Die Ansprüche auf Rückzahlung der Vorschüsse für 2010 bis 2014 sind hingegen nicht verjährt. Die Abrechnung für 2010 musste der Klägerin gemäß § 556 Abs. 3 Satz 2 BGB in Verbindung mit §§ 192, 193 BGB bis zum Montag, den 2. Januar 2012 zugehen, sodass der Rückzahlungsanspruch mangels Abrechnung ab dem 3. Januar 2012 fällig war. Dessen Verjährungsfrist begann gemäß § 199 BGB am 1. Januar 2013 und endete gemäß § 195 BGB am 31. Dezember 2015. Die am 31. Dezember 2015 bei Gericht eingegangene Klage hat den Lauf der Verjährungsfrist gemäß § 204 BGB in Verbindung mit § 167 ZPO rechtzeitig gehemmt. Die Rückzahlungsansprüche für die weiteren Abrechnungszeiträume ab 2011 sind danach ebenfalls nicht verjährt.

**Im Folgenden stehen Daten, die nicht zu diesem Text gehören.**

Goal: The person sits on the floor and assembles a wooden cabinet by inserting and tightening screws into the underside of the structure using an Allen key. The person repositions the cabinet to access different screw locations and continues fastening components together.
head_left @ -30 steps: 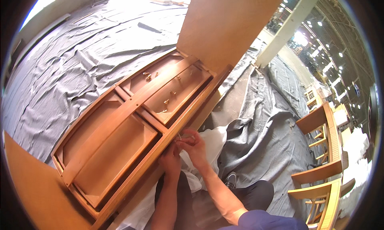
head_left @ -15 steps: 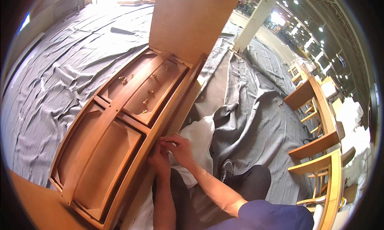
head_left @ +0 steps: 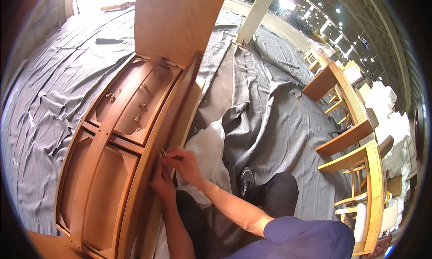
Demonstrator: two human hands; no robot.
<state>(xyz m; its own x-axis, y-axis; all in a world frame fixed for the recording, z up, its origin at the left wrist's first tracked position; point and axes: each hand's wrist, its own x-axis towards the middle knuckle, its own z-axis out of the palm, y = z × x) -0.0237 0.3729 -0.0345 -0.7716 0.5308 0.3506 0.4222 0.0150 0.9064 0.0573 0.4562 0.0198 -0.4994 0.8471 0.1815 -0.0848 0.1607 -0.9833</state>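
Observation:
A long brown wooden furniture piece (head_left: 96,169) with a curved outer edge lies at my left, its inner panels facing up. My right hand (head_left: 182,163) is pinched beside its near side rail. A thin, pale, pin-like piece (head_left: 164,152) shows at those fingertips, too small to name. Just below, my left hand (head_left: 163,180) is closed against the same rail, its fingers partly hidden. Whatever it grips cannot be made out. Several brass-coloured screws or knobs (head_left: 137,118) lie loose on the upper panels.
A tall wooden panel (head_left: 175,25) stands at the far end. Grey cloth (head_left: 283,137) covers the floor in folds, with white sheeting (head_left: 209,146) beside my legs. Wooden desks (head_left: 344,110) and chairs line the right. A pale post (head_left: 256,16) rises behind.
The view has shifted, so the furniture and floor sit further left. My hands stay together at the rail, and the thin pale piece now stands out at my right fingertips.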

Danach kann die Klägerin im vorliegenden Fall nur die für 2010 (1.586,72 EUR), 2011 (926,69 EUR), 2012 (668,16 EUR) und 2014 (1.522,54 EUR) gezahlten Vorschüsse in Höhe von insgesamt 4.704,11 EUR zurückverlangen. In dieser Höhe sind die Vorschüsse nicht durch Heizkosten verbraucht.
Gegen die Höhe der Klageforderung werden vom Beklagten ansonsten keine Einwände vorgebracht.
Die Kostenentscheidung beruht auf § 92 Abs. 1 ZPO.
Die Entscheidung über die vorläufige Vollstreckbarkeit beruht auf §§ 708 Nr. 10, 713 ZPO.